┏━━

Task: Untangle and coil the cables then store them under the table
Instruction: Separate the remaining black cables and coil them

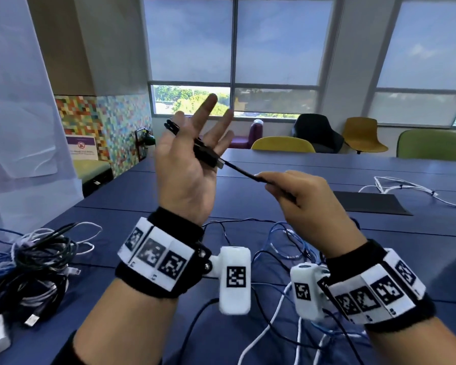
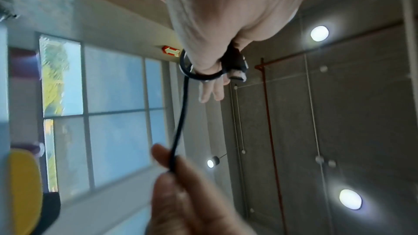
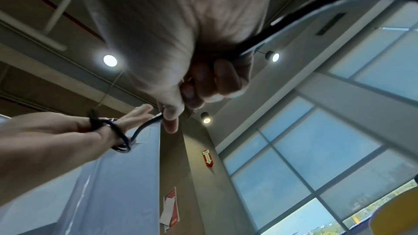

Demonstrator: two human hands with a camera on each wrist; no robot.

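The left hand [image 1: 187, 164], fingers spread, carried black cable [image 1: 241, 173] loops; the right hand [image 1: 300, 196] pinched it just beside. Even tension would keep turns neat.

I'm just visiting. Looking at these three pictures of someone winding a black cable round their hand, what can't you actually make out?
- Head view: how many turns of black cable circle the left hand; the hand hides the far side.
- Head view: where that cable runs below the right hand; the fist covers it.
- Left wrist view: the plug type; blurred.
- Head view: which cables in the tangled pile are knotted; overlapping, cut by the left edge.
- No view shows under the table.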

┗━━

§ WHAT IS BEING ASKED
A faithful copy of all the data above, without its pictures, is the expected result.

§ RESPONSE TO THIS TASK
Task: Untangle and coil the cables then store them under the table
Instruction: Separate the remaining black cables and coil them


Demonstrator: two human hands with a camera on each wrist; no robot.

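The left hand [image 1: 187, 164], fingers spread, carried black cable [image 1: 241, 173] loops; the right hand [image 1: 300, 196] pinched it just beside. Even tension would keep turns neat.

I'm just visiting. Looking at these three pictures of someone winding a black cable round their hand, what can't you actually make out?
- Head view: how many turns of black cable circle the left hand; the hand hides the far side.
- Head view: where that cable runs below the right hand; the fist covers it.
- Left wrist view: the plug type; blurred.
- Head view: which cables in the tangled pile are knotted; overlapping, cut by the left edge.
- No view shows under the table.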

Here the exercise is finished.